Your task: Your answer should hold all lines of the entries that include the word "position".

Given information:
● ● ●

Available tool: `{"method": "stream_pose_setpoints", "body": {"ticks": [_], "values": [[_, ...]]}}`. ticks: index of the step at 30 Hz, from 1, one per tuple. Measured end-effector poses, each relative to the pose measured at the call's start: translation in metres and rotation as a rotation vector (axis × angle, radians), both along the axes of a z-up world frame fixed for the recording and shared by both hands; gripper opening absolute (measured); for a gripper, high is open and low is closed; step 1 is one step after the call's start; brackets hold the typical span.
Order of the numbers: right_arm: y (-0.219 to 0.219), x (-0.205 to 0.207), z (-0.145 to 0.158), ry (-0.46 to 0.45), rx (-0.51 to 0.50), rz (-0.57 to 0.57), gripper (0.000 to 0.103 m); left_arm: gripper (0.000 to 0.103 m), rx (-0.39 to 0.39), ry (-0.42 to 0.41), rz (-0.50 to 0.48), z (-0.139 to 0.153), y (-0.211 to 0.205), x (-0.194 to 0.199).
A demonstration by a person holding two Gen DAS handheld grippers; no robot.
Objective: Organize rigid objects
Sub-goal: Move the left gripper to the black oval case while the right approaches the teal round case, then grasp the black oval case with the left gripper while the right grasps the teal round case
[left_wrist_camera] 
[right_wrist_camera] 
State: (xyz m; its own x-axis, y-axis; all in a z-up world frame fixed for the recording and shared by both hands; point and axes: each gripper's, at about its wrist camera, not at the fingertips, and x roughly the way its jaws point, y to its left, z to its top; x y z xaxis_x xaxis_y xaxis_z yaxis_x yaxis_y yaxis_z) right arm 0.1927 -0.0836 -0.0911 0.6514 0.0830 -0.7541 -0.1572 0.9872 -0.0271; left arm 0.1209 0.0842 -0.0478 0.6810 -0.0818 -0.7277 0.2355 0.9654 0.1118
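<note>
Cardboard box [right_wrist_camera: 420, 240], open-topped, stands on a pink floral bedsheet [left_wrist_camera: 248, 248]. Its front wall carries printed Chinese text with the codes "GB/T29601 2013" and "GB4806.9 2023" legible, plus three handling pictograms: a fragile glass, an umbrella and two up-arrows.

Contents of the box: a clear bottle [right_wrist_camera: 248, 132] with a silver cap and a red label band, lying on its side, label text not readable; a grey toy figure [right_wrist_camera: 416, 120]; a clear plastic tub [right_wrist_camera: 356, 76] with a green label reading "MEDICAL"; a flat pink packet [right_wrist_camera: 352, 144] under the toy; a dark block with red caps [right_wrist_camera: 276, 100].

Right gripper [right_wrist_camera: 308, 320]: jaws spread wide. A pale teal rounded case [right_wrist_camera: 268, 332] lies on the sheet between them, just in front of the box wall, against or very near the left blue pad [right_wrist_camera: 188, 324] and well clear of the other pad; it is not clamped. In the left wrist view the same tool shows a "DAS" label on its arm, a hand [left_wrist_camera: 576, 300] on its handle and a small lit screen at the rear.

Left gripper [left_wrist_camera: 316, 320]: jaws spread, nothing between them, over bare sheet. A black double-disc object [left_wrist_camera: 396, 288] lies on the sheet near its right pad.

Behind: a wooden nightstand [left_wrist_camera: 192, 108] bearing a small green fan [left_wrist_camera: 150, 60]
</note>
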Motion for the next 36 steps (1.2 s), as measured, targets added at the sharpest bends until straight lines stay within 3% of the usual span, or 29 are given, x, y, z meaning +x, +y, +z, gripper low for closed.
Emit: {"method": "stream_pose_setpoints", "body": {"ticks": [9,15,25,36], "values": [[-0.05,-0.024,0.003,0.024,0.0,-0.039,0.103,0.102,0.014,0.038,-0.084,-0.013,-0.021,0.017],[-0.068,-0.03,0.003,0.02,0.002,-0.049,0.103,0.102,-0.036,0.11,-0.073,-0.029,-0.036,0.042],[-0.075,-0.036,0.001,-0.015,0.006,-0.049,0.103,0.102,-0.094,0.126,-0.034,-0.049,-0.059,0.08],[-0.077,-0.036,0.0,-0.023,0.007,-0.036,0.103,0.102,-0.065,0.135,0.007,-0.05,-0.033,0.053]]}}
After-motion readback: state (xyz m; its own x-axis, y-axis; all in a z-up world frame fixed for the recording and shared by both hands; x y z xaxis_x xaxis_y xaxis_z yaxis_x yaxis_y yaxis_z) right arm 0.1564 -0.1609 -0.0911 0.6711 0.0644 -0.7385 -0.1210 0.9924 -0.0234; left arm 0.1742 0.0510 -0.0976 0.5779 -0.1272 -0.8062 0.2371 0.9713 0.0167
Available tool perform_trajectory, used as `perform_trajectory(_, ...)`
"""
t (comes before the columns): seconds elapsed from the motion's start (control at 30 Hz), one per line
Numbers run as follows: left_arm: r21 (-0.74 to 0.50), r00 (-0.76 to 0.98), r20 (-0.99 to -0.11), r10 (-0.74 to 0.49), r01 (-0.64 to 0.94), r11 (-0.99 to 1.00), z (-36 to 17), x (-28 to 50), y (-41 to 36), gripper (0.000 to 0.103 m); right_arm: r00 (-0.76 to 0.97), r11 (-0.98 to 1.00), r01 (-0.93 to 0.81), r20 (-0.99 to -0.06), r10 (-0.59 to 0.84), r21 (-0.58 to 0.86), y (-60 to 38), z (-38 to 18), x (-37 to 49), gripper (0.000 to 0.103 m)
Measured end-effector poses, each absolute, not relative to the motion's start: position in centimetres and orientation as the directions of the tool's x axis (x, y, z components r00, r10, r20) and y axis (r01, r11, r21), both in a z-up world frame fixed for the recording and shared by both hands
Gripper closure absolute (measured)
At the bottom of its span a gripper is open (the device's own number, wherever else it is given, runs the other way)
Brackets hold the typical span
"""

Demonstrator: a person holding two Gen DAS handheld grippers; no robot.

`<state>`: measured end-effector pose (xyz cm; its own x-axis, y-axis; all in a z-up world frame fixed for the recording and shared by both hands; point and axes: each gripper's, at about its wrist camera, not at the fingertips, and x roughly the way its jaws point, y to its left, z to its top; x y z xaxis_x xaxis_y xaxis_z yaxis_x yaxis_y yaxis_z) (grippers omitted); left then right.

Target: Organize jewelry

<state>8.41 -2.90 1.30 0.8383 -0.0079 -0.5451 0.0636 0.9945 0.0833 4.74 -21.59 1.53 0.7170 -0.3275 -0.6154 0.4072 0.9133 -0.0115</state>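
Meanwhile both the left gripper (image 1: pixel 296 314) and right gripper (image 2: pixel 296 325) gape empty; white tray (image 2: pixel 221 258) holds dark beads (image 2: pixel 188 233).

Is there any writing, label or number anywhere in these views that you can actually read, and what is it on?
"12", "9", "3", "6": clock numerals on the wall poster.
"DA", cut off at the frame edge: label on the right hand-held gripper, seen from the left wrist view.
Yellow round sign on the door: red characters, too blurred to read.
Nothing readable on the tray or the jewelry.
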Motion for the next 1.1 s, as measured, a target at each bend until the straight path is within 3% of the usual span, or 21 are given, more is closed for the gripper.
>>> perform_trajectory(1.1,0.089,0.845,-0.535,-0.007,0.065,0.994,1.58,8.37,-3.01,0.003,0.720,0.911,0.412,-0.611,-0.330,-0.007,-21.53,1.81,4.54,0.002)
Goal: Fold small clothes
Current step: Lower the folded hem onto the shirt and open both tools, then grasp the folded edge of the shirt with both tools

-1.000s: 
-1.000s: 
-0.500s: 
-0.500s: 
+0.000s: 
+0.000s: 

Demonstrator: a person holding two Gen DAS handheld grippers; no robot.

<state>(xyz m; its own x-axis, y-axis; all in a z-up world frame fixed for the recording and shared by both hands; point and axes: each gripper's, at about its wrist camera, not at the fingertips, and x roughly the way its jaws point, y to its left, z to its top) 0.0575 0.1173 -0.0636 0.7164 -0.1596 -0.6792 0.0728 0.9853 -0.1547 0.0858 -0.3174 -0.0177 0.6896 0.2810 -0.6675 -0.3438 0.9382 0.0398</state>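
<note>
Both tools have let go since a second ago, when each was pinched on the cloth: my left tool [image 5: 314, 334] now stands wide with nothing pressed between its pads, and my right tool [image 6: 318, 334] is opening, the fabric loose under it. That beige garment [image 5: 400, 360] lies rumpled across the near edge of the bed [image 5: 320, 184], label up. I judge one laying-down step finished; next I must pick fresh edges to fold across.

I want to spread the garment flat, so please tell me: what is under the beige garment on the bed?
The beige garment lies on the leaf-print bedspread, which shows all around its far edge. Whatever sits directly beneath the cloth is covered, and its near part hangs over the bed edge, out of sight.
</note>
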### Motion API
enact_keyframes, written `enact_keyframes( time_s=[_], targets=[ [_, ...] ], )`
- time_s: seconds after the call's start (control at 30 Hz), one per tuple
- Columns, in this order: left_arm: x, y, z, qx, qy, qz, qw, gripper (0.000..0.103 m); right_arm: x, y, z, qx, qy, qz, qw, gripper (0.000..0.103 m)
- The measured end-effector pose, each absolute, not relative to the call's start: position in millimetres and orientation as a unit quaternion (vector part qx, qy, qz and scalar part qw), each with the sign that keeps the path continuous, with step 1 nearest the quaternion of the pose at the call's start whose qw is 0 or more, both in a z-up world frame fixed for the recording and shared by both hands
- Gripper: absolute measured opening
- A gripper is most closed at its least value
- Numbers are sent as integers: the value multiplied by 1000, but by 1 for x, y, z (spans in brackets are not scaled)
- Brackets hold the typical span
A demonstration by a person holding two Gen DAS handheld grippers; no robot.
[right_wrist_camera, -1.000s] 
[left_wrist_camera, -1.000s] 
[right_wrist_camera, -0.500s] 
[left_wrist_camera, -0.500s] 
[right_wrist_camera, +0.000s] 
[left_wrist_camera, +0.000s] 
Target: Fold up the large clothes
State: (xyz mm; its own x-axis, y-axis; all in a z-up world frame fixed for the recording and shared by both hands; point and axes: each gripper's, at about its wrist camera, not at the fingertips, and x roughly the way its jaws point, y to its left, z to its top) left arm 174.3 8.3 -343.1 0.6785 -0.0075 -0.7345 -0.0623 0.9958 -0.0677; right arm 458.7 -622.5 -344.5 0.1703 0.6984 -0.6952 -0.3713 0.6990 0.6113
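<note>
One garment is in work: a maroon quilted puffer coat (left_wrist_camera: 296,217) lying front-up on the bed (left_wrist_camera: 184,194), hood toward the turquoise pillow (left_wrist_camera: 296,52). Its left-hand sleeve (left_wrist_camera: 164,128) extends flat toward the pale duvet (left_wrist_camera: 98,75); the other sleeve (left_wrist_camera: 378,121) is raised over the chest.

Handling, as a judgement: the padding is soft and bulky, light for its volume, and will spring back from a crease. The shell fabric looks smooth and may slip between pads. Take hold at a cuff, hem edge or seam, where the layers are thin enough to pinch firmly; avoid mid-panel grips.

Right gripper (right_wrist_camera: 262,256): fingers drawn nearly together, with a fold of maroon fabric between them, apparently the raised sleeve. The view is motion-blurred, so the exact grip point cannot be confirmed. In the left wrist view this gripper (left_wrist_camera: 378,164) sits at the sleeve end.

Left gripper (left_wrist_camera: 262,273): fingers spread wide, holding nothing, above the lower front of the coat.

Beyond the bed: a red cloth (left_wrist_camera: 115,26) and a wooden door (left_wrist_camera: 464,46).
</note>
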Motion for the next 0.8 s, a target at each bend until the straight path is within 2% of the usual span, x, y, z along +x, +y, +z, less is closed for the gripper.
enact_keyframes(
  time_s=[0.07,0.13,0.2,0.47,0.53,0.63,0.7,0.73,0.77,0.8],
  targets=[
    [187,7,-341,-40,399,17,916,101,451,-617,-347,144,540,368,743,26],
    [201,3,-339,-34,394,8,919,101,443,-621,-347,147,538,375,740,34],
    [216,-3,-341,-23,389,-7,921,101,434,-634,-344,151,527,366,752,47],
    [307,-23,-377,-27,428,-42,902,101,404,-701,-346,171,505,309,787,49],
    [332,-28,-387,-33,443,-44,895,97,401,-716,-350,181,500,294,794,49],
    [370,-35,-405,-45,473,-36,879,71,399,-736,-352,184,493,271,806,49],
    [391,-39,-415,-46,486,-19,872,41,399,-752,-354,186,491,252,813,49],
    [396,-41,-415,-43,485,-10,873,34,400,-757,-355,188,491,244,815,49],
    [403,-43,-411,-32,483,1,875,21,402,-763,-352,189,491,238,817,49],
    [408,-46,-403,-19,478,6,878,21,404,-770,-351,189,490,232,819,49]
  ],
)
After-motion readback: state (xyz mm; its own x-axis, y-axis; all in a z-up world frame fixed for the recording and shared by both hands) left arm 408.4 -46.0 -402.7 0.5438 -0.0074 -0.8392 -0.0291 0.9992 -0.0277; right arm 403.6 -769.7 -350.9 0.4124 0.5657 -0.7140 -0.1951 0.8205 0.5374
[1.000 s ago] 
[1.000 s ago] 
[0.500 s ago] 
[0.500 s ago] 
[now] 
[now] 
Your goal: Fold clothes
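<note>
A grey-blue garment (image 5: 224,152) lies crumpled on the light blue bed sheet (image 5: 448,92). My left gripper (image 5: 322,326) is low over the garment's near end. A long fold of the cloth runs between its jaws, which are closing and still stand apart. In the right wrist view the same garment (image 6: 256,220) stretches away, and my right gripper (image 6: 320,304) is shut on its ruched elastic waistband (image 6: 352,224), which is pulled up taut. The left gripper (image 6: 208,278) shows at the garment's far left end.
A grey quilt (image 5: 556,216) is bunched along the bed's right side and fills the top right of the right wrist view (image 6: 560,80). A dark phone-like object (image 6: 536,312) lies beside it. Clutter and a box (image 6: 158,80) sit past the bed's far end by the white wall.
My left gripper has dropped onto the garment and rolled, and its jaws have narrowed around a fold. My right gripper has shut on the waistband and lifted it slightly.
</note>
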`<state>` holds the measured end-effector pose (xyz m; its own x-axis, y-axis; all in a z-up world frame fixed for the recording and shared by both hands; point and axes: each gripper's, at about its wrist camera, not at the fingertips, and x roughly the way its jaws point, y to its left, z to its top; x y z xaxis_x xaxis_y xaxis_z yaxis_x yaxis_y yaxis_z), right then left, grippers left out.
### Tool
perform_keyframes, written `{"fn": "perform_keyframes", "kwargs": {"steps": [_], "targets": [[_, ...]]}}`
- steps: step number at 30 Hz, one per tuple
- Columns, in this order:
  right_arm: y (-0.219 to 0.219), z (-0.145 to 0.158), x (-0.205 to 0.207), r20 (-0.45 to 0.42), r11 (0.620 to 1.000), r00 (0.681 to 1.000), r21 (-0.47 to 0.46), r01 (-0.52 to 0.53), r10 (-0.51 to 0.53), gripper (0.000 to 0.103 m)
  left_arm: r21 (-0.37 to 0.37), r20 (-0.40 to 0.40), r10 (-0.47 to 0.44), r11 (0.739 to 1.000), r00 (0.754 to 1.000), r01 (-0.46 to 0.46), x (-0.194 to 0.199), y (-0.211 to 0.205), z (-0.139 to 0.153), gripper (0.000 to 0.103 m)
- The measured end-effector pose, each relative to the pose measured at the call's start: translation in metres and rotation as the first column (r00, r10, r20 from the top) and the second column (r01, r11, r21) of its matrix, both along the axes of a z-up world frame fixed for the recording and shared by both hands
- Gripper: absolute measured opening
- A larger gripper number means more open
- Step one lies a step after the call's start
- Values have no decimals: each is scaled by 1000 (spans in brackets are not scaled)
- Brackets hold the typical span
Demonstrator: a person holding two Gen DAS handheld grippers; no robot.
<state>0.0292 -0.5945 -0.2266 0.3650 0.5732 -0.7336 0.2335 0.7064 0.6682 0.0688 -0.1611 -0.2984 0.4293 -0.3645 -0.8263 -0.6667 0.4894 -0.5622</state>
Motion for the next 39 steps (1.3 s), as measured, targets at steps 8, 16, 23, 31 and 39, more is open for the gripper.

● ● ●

Task answer:
Measured end-effector poses, each absolute, not relative to the motion's start: position in centimetres and orientation as the directions of the tool's x axis (x, y, z components r00, r10, r20) and y axis (r01, r11, r21), both in a z-up world frame fixed for the recording and shared by both hands
- The measured end-effector pose, each absolute, not relative to the call's start: position in millimetres and orientation as a unit quaternion (vector part qx, qy, qz and scalar part qw), each with the sign that keeps the path continuous, with step 1 nearest the quaternion of the pose at the call's start whose qw is 0 or more, both in a z-up world frame fixed for the recording and shared by both hands

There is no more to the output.